Injecting platelet-rich fibrin matrix (PRFM) to restore facial volume and fill lines can be a patient-pleaser, but surgeons need to select the right patients and the right facial areas to treat, according to facial plastic surgeon Anthony P. Sclafani, M.D., who co-authored a study on PRFM in May/April 2012. The study, called “Induction of dermal collagenesis, angiogenesis, and adipogenesis in human skin by injection of platelet-rich fibrin matrix,” published in the Archives of Facial Plastic Surgery remains the most-read article on the Journal’s RSS feed today.
Dr. Sclafani, director of facial plastic surgery and professor of otolaryngology at Weill Cornell Medicine and New York Presbyterian, tells Cosmetic Surgery Times that surgeons’ interest is probably high because patients are enthralled with the concept of what they’ve come to know as PRP. Surgeons, however, are just starting to embrace the facial augmentation approach because, until recent years, the literature has been inconsistent and spotty.
The body of evidence in support of PRFM is growing, he says. But there remain some misconceptions even among cosmetic surgeons, according to Dr. Sclafani.
PRFM is different than what surgeons consider standard, or pure, PRP.
“With PRP, there is a very high concentration of platelets in a very small volume, and the platelets are induced to release the growth factors immediately. PRFM is somewhat enriched. It’s a much higher volume. It includes the plasma and incorporates fibrin,” Dr. Sclafani says.
The concept is this: The injected platelets from PRFM induce some sort of reparative function, releasing growth factors. This starts a wound healing cascade, which, basically, stimulates collagen production.
NEXT: Fat and Collagen Production
Fat and Collagen Production
Dr. Sclafani says he has been using PRFM for about eight years and has seen positive effects. The study provided a scientific and physiologic foundation to what he had been seeing clinically. And since, he has refined his patient selection process and better determined where PRFM works and where it doesn’t on the face.
The study involved injecting PRFM (The Selphyl System, Aesthetic Factors Inc.) into the forearms of four adult volunteers. The point of the study was to look qualitatively at changes in the skin and sub-dermis from PRFM.
“We injected into the dermis; we injected below the dermis; then, did serial biopsies over a course of time,” he says. “What we saw was new collagen being produced in about a week. By 2 to 2.5 weeks, there was a significant amount of collagen being produced. At by about 2.5 weeks, we started to notice fat cells, where there normally wouldn’t be fat cells in the area where we injected.”
The collagen produced post-injection turned into mature collagen by about week 10, according to Dr. Sclafani.
The researchers noted localized fat cell production, which wasn’t aggressive within the dermis but was more pronounced below the dermis, where fat cells are more likely to exist.
NEXT: Patient, Physician Expectations
Patient, Physician Expectations
PRFM is not a filler or media like Restylane or Juvéderm, he says. It doesn’t produce a tremendous amount of volume like a filler.

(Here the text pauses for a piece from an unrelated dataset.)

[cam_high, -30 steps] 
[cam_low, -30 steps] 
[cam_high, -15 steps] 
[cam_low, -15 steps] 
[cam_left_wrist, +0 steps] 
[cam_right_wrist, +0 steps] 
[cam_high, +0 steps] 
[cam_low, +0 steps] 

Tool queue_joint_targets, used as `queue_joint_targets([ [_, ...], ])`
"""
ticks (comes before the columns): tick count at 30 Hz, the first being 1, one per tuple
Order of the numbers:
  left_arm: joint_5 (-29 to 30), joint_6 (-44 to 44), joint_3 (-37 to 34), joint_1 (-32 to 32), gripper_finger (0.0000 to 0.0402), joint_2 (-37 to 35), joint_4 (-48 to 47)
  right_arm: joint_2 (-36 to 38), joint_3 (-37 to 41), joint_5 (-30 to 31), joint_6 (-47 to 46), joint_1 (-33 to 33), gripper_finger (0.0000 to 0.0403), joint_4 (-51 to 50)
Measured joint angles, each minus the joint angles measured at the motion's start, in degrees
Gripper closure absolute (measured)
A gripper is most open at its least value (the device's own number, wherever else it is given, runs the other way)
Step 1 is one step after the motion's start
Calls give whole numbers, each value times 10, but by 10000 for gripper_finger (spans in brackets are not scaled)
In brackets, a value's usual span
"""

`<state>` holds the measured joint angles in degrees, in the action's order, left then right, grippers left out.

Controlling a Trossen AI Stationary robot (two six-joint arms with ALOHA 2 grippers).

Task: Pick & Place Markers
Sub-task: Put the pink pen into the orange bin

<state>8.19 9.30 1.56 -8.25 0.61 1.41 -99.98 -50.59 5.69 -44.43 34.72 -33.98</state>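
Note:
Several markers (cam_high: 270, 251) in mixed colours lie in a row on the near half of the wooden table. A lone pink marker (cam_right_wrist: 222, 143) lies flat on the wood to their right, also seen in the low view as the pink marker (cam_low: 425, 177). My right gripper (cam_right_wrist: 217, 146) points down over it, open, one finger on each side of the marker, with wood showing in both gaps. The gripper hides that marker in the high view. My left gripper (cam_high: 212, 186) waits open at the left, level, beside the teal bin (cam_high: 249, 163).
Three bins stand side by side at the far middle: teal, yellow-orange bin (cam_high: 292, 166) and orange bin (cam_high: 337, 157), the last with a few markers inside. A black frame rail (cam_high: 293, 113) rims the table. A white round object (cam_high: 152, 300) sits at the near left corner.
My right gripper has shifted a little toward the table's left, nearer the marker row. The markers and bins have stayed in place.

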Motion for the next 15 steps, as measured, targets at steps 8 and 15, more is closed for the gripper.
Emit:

“I discuss this at length with patients,” he says. “This is not something where they see an immediate result. If they want to see an immediate result, PRFM is not for them. It’s not for the patient who has a really significant volume need. It would just take too many treatments and too long to really give them that correction.”
PRFM for the face, Dr. Sclafani says, works best to correct the hollows under the eyes.
“I think it blends very well. It’s not going to produce a lumpy correction,” Dr. Sclafani says. “That’s an area that I find patients are willing to incrementally improve over the course of two or three treatments.”
He also uses it to slightly augment the cheeks and to fill nasolabial folds.
“I don’t use it at all in the lips. I’ve been very disappointed with it in the lips,” he says. “I use it cautiously in the nose for secondary rhinoplasty.”
Results often last a year or more. And when patients return for touchups, they generally still look improved compared to how they looked in photos taken prior to treatment, according to Dr. Sclafani.
Surgeons who decide to offer PRFM should brace for the time spent educating patients that while fillers offer an immediate result after one treatment, results from PRFM take time and multiple treatments are usually required. That wait is even challenging for Dr. Sclafani, who says PRFM tends to be less gratifying than procedures that offer more immediate results.
Nevertheless, Dr. Sclafani says the option is important for patients because PRFM is their own tissue and it induces a natural healing process for a sustained effect.
Disclosure: Dr. Sclafani’s study was supported by Aesthetic Factors Inc. and he is a former consultant for the company.
Reference
Sclafani AP, McCormick SA. Induction of dermal collagenesis, angiogenesis, and adipogenesis in human skin by injection of platelet-rich fibrin matrix. Arch Facial Plast Surg. 2012 Mar-Apr;14(2):132-6.